Financial companies use 89-year charts to convince their clients that investing is easy and that growth is certain as long as they buy and hold for the long term. Based on the Standard and Poor's 500 index, 89-year charts boost investor confidence and reduce concern regarding risk—two elements that are critical in convincing people to invest, which is the desired end result. The problem, however, is that the 89-year chart is misleading. It omits critical data and does not take into consideration the investor's Personal Period of Return® and individual lifetime investments.

89-Year Charts: Comforting, But Misleading

An 89-year chart is a graph that tracks the stock market's value over an historical period, typically beginning in 1926. Most of these charts trace the journey of a single dollar invested over that 89-year timeframe. If invested in large company stocks, that dollar becomes $3,045 over this timeframe. Invested in small company stocks, it grows to $15,532.

This optimistic and encouraging presentation is designed to make investors consider what would happen if they invested not $1, but $1,000 dollars. Make an easy investment that requires no maintenance, wait until a few extra zeros accumulate and — poof! They're rich.

Hidden Flaw No. 1: The Chart Omits Fees

The 89-year chart tracks gross investment results, not net, so it does not account for fees. Real-world investors are likely to earn lower returns.

Hidden Flaw No. 2: Real Investors Don't Have 89 Years

Hopefully every investor will enjoy a nice, long, nine-decade life. No one, however, will invest from the day they are born until the day they die.

Research shows that most people begin investing in their late 20s or 30s.
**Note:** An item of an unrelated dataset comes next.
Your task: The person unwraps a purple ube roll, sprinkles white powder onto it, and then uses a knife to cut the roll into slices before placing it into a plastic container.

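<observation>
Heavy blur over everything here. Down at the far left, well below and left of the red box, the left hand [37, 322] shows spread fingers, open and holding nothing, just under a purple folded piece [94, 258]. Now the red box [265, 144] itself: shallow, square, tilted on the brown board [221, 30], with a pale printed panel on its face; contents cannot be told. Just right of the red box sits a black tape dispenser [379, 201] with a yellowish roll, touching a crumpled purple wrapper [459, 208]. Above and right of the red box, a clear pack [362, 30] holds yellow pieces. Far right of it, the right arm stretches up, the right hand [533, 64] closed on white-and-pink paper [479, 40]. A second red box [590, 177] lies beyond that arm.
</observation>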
Some people might start with their very first job. Others may have to pay off student loans before they can start saving. Others may get divorced and have to start over in middle age. With the average target retirement age of 60-65 in the United States, most investors have between 20 and 42 years to invest.

This is their Personal Period of Return®, during which they must capture the most returns and make as few mistakes as possible.

Not only is 89 years an arbitrary and irrelevant time frame, but each personal period of growth takes place over a different market environment. Many investors who ended their investment journey and neared retirement in 2009 saw decades of work and savings wiped out in just two years. Those who began investing in 1894, 30 years before the Great Depression, were literally born to lose everything.

Hidden Flaw No. 3: Missing Data

Advisors may prefer the 89-year S&P 500 chart because it is pretty. It shows a smooth, steady, bottom-left to top-right climb that always grows through good and bad. A much more realistic data set is the one tracked by the Dow Jones Industrial Average, which dates to 1896.

This chart reveals a much less attractive, more volatile journey of radical growth spurts and dramatic crashes. This chart tells investors that there are two very different market environments, and one single strategy—namely, buy and hold—cannot prevail through both the times of smooth growth and the times of intense stress.

Hidden Flaw No. 4: Logarithmic Charts

Logarithmic charts, or log charts, space gains evenly over time. These charts operate on levels, with each level being 1,000 percent higher than the original. In the end, $1 going to $2 looks the same as $1 going to $100.

A radical, 57 percent loss barely registers, which intentionally can mislead investors into believing that major crashes are actually just tolerable dips. Major losses should be obvious, but log charts are another way that financial professionals may smooth things over when pitching to investors.

In order to understand the terrible damage that major crashes inflict, people must first believe that they happen. The 89-year chart intentionally paints a rosy picture that makes stock market crashes appear rare and tolerable. The smooth, consistent upward tick is designed to convince investors that they don't need a secondary strategy because buying, holding and never selling is the surest way to turn a $1,000 into a fortune.